Wednesday, December 8, 2021

I have been looking at my previous post for a year, since this is the page I come to to find the list of blogs I occasionally visit. There it is, all the charm and whimsy and heart of last year's Christmas celebration. It was deliberate; I purposefully, even viciously, sucked all the life and vitality and magic out of every moment. It was wonderful and a time to treasure.

 This year? Nada. 

Zero interest in decorating or celebrating at all. Not entirely true. Over the weekend we attended the local production of A Christmas Carol, and last night, the community concert. Both were sweet with rumpled dress clothes, a Gatorade beside the trumpet at rest, the silly ties and of course, kids on stage singing and trying to stay in their places and say their lines. But I did not go to revel in the swath of forest and peppermint scented magic that is Christmas energy. 

Instead, we attended to be in community. 

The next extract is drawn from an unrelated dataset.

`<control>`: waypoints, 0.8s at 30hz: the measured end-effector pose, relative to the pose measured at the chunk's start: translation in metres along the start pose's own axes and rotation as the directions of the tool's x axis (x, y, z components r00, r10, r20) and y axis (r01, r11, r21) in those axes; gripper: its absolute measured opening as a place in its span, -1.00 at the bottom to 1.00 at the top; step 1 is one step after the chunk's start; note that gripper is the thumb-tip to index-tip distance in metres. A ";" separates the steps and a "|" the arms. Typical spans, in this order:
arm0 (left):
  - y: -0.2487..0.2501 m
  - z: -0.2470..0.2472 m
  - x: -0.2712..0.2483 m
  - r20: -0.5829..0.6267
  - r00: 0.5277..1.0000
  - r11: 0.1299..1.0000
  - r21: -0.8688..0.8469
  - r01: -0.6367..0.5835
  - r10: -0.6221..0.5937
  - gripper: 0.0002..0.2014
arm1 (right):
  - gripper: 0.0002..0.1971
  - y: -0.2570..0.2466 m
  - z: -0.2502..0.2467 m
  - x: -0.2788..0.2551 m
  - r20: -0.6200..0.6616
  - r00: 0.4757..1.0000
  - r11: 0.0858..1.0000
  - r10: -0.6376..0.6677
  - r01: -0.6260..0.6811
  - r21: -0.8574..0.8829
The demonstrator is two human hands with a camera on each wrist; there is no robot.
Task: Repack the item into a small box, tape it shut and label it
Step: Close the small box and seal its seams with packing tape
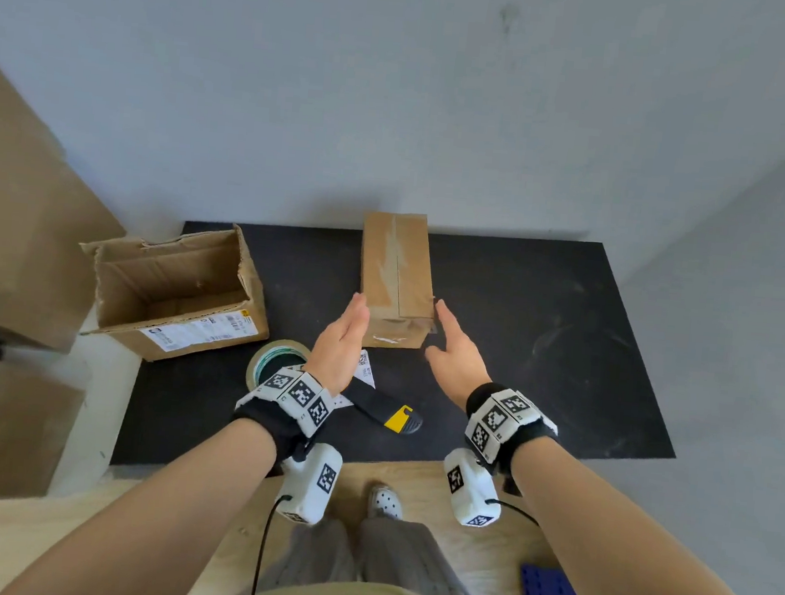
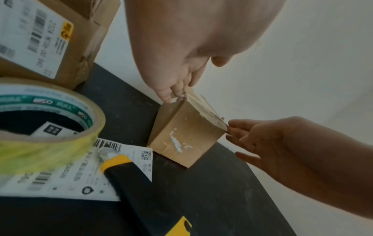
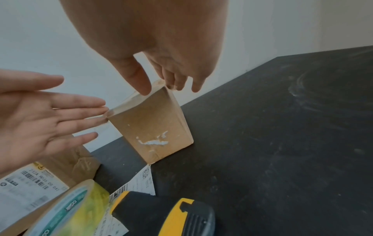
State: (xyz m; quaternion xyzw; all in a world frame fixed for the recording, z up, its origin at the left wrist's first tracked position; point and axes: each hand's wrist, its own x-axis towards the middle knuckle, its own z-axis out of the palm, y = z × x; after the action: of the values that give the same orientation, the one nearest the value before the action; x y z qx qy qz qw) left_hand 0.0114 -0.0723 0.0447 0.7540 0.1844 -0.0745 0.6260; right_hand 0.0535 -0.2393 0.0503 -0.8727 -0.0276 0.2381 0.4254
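Note:
A small brown box (image 1: pixel 398 269) stands closed on the black mat (image 1: pixel 542 358), with clear tape along its top seam. My left hand (image 1: pixel 356 313) is open, its straight fingertips (image 2: pixel 171 94) touching the box's near left top corner. My right hand (image 1: pixel 447 333) is open too, fingers (image 3: pixel 177 83) and thumb spread at the near right top corner. From the right wrist view the box (image 3: pixel 153 124) shows a torn white patch on its front. A white shipping label (image 1: pixel 367 373) lies on the mat just before the box.
A tape roll (image 1: pixel 276 358) sits left of my left wrist, and a black and yellow utility knife (image 1: pixel 390 411) lies across the label. A larger open carton (image 1: pixel 178 288) stands at the mat's left edge. More cartons (image 1: pixel 19 198) are stacked at far left.

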 end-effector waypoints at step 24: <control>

To stand up and hold up those nearest to us as they go out on a little limb purely for our benefit. To appreciate their talent and efforts. To be there. This is not my normal way; I'm a hermit. But I'm a hermit with a penchant for cozy novels where tight communities hassle against one another but come together and pull each other through when it really counts. I suppose it is more George Bailey around here this month than it is Santa. 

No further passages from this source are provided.